— What you should do —
Copy each line of the data below in which the word "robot" can be found.

— Given data —
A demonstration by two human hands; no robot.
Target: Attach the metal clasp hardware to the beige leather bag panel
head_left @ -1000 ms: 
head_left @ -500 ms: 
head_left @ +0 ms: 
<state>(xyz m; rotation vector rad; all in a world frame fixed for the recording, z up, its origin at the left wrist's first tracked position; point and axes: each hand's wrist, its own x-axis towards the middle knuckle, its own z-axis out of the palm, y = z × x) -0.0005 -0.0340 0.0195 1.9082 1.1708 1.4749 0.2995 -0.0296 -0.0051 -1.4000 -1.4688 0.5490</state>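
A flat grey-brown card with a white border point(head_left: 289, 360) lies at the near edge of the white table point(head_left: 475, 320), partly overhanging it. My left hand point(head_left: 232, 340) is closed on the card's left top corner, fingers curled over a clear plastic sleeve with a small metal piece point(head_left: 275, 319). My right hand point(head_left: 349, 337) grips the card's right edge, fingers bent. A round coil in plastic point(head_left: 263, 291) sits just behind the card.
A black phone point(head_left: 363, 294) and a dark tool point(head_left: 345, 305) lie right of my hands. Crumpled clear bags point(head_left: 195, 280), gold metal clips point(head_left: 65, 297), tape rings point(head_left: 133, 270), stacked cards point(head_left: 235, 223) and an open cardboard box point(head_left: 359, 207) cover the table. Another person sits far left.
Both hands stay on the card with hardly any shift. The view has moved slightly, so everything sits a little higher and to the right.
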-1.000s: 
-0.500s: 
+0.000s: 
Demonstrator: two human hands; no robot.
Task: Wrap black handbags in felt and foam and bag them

— Response area —
A demonstration by two human hands; no robot.
Demonstrator: two human hands; no robot.

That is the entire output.